L'Éclipse du Soleil en Pleine Lune (The Eclipse, the Courtship of the Sun and Moon)
George Méliés, French, 1861–1938
L'Éclipse du Soleil en Pleine Lune (The Eclipse, the Courtship of the Sun and Moon), 1907
A contemporary of Howard Russell Butler, French director and producer George Méliès was a pioneer of filmmaking and is often heralded as the father of the science fiction genre in film. In his 1907 film L'Éclipse du Soleil en Pleine Lune (The Eclipse: Courtship of the Sun and Moon), Méliès used the eclipse as a catalyst for his fertile imagination. Méliès’s films were theatrical spectacles that exploited his skills as a trained magician and illusionist. His remarkable innovations in the art of film include pioneering the stop-motion technique (substitution-slice) and the use of multiple exposures, which allow the filmmaker to superimpose images and create dissolves for dramatic effect. Méliès’s elaborate set designs only heightened his fantastical approach to the subjects of his films, which often drew inspiration from scientific themes and personages.

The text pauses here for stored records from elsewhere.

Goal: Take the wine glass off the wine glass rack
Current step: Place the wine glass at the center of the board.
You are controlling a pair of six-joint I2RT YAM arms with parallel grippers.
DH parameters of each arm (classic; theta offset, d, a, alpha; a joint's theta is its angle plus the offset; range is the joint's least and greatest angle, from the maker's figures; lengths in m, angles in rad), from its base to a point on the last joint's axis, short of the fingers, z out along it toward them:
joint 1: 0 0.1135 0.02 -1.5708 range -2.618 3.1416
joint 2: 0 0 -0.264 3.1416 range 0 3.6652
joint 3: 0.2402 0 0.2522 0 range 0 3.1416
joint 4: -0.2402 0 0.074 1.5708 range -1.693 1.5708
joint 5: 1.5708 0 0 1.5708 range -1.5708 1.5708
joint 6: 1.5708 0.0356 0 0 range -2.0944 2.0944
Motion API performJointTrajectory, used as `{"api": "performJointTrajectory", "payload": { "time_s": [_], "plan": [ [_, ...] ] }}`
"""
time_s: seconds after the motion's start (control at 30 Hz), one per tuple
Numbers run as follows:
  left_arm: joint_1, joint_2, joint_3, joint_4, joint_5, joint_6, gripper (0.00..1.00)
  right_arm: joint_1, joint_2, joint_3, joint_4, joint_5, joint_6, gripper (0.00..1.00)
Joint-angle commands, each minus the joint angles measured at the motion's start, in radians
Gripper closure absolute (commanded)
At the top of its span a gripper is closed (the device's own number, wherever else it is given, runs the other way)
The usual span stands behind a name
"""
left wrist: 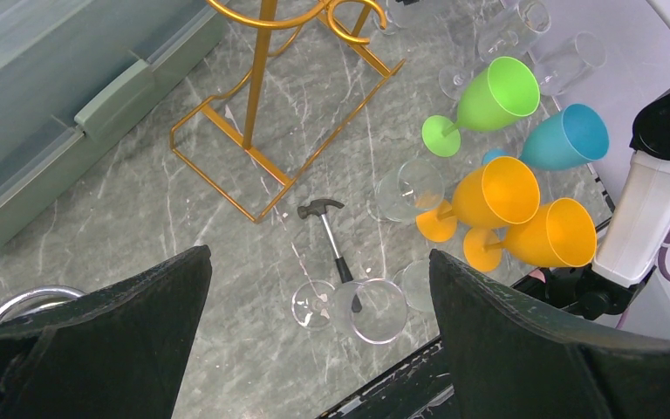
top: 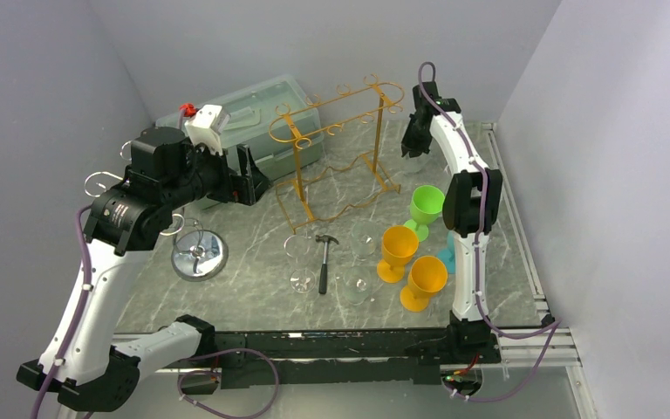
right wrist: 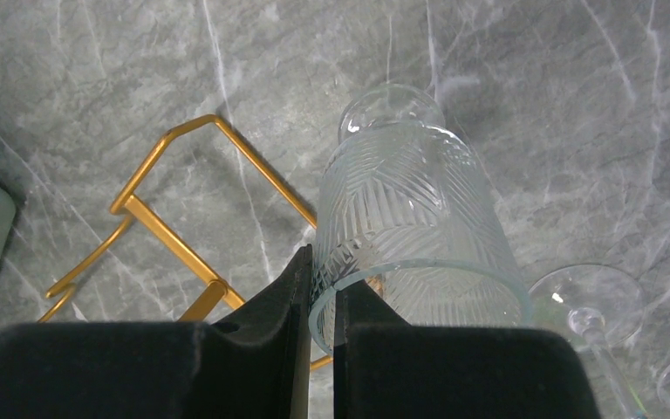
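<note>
Setting this down well calls for a slow, straight descent. The right gripper [right wrist: 321, 281] is clamped on the rim wall of the ribbed clear wine glass [right wrist: 410, 201], one finger inside and one outside. The glass hangs upright over the marble table [right wrist: 576, 105], just beside the foot of the gold rack [right wrist: 172, 244] and, as I judge it, free of the hooks. Whether its base touches the table I cannot tell. A rim pinch lets glass swing, so avoid the rack foot and the neighbouring stemmed glass [right wrist: 586, 304], releasing only once it stands. The left gripper [left wrist: 318, 257] hangs spread wide, holding nothing.
</note>
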Motion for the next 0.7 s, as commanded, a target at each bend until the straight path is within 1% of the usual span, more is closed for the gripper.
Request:
{"api": "performJointTrajectory", "payload": {
  "time_s": [0.0,0.07,0.33,0.43,0.67],
  "plan": [
    [-0.004,-0.011,-0.004,0.027,0.007,0.005,0.00,-0.009,0.002,0.060,0.002,0.010,-0.013,0.98],
    [-0.004,-0.011,0.000,0.026,0.004,0.005,0.00,-0.010,0.004,0.060,0.004,0.016,-0.012,0.95],
    [-0.004,-0.008,-0.003,0.029,-0.001,-0.003,0.00,-0.013,-0.001,0.078,0.027,0.009,-0.012,0.73],
    [-0.004,-0.008,-0.004,0.033,-0.005,-0.005,0.01,-0.013,-0.005,0.096,0.038,0.007,-0.009,0.66],
    [-0.004,-0.005,-0.001,0.037,-0.004,-0.014,0.01,-0.013,-0.008,0.129,0.051,0.009,-0.003,0.61]
  ]
}}
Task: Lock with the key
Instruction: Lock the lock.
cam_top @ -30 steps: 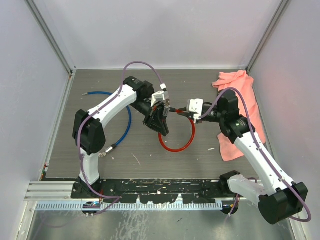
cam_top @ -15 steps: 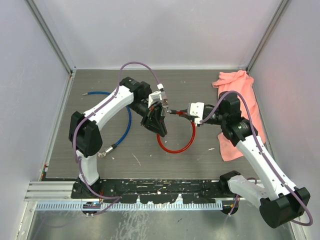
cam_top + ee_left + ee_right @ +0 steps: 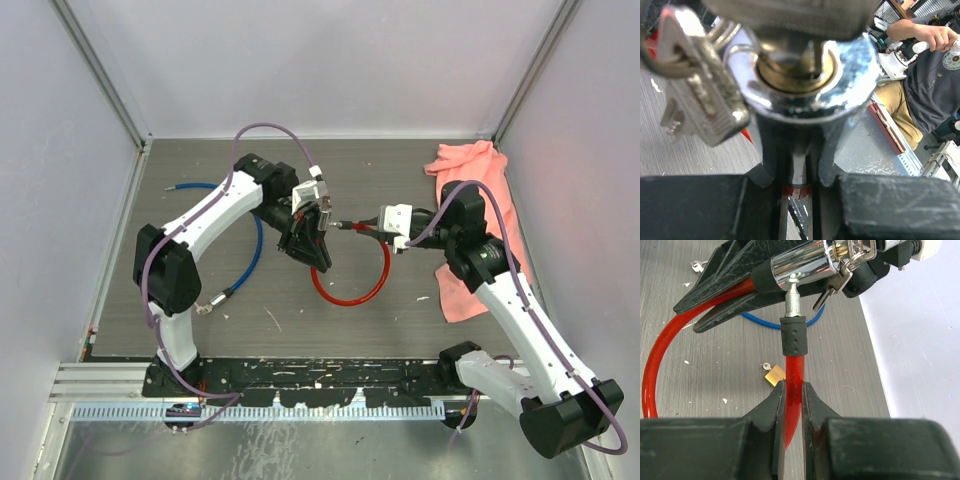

In his 1907 film L'Éclipse du Soleil en Pleine Lune (The Eclipse, the Courtship of the Sun and Moon), Méliès himself plays an aging professor who gives a lecture about the impending eclipse to a class of young astronomers. When the eclipse finally arrives, his students run to the window with their handheld telescopes to view the event. The professor climbs a ladder to the room above the classroom, to see the eclipse from a large telescope. Unlike the eclipse rendered by the professor on the chalkboard during his lecture, the actual eclipse is depicted as two celestial bodies crossing paths, their human features gesticulating in such a way that film historians and viewers have seen this eclipse as symbolic of a romantic interlude. After the eclipse, other celestial bodies, including shooting stars, planets, and meteor showers, romp in the skies. The professor is overwhelmed by what he sees and topples from the tower into a barrel.